● **Task brief**
Nothing below is to be printed except the lines between the line holding "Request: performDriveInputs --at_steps" and the line holding "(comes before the", inclusive, each exactly as it appears.

Records from a data source:
►

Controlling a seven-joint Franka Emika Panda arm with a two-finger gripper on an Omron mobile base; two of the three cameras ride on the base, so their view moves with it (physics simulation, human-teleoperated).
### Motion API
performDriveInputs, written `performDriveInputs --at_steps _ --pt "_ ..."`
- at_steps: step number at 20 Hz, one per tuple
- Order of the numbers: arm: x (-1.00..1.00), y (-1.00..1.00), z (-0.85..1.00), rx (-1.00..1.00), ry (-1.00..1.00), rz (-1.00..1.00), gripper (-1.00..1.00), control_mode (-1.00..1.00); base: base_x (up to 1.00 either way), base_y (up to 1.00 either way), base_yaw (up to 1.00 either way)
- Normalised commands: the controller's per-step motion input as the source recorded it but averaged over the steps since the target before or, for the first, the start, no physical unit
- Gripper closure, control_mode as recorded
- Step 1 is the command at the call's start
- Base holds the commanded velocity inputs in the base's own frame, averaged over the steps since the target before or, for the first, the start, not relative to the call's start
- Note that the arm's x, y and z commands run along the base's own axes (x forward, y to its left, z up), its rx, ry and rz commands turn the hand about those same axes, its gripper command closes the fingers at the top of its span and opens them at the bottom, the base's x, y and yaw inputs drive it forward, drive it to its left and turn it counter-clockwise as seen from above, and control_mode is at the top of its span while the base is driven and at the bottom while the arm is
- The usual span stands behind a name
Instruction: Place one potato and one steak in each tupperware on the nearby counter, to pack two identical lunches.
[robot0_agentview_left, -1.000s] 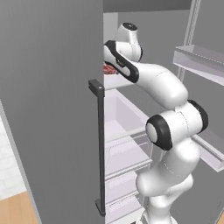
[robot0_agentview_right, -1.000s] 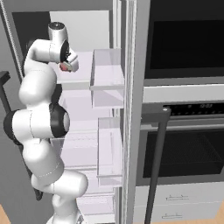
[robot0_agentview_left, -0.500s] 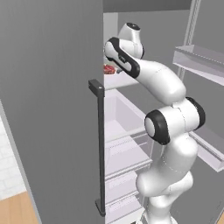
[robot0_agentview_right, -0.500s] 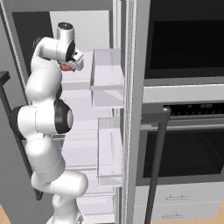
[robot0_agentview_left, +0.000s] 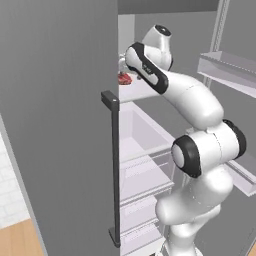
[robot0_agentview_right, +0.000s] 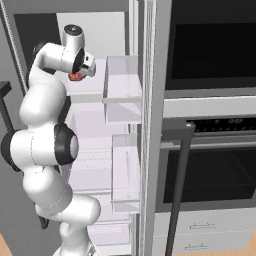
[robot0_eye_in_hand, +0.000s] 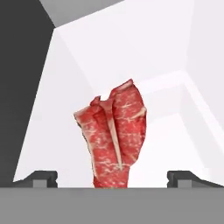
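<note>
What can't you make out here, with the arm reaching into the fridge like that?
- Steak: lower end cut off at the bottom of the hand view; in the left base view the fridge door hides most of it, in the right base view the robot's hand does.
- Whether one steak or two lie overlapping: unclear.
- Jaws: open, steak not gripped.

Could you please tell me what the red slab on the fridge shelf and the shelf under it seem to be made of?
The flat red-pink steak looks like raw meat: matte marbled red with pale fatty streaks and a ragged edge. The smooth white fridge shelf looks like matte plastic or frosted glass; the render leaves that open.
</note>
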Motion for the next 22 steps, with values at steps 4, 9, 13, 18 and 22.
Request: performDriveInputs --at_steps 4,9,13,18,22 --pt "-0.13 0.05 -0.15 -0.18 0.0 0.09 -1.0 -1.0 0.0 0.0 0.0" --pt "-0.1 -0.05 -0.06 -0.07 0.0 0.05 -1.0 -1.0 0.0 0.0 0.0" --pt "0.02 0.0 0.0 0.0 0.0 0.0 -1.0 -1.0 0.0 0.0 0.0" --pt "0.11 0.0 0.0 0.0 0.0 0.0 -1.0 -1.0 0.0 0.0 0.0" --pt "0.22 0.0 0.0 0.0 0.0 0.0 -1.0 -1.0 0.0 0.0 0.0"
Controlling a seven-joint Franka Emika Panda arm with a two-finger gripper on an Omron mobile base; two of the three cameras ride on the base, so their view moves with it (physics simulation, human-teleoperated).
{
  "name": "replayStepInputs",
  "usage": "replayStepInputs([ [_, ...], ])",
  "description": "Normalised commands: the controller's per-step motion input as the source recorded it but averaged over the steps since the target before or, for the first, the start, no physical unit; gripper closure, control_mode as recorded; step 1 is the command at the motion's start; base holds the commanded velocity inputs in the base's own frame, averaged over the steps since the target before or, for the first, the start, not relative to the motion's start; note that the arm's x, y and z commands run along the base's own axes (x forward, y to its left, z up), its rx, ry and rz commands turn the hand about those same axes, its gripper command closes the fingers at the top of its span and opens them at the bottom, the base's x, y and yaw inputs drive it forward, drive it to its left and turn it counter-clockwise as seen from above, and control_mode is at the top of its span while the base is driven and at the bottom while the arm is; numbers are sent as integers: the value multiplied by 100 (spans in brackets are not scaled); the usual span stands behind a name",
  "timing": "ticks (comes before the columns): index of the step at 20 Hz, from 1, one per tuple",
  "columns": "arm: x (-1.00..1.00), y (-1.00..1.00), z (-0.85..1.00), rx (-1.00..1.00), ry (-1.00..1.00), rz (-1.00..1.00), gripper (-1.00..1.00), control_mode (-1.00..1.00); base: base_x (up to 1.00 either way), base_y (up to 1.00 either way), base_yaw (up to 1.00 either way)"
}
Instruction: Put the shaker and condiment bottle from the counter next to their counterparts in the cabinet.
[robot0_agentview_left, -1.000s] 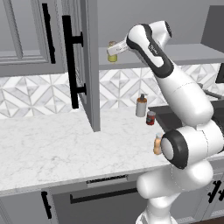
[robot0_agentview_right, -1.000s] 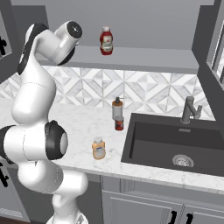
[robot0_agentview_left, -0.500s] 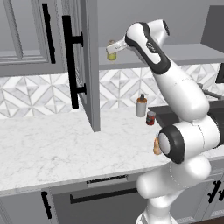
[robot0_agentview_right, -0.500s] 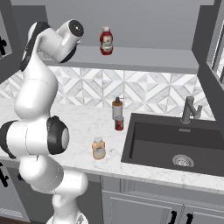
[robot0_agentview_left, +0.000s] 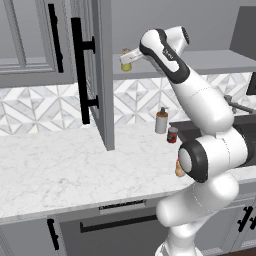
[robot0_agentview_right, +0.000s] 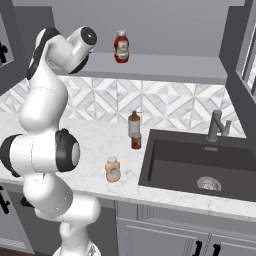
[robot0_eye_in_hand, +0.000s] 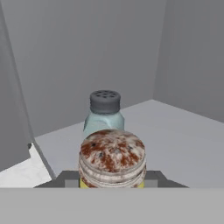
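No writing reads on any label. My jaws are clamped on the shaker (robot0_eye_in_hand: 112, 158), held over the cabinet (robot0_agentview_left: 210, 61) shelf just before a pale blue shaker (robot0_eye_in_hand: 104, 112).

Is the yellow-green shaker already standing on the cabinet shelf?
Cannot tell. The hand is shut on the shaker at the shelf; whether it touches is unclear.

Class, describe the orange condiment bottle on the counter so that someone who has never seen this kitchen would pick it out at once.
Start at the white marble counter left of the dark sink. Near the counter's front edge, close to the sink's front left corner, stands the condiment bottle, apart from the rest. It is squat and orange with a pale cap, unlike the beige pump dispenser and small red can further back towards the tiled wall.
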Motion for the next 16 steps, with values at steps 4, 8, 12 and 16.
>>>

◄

● **Response**
Request: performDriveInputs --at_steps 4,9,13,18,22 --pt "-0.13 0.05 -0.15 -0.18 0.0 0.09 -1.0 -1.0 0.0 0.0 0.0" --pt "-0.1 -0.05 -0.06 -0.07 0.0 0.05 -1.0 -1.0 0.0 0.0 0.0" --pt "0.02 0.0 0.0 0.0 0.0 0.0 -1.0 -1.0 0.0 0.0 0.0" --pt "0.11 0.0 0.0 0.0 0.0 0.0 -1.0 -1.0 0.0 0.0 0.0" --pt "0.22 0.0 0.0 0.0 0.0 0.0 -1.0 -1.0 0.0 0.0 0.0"
Controlling a seven-joint Franka Emika Panda arm with a two-finger gripper on an Omron mobile base; two of the three cameras ride on the base, so their view moves with it (physics simulation, human-teleoperated).
{
  "name": "replayStepInputs",
  "usage": "replayStepInputs([ [_, ...], ])",
  "description": "Normalised commands: the controller's per-step motion input as the source recorded it but averaged over the steps since the target before or, for the first, the start, no physical unit; gripper closure, control_mode as recorded; step 1 is the command at the motion's start; base holds the commanded velocity inputs in the base's own frame, averaged over the steps since the target before or, for the first, the start, not relative to the motion's start; note that the arm's x, y and z commands run along the base's own axes (x forward, y to its left, z up), its rx, ry and rz commands turn the hand about those same axes, its gripper command closes the fingers at the top of its span and opens them at the bottom, the base's x, y and yaw inputs drive it forward, drive it to its left and turn it counter-clockwise as seen from above, and control_mode is at the top of its span while the base is driven and at the bottom while the arm is; numbers are sent as integers: the value multiplied by 100 (spans in brackets are not scaled); the usual span stands behind a name",
  "timing": "ticks (comes before the columns): index of the step at 20 Hz, from 1, one per tuple",

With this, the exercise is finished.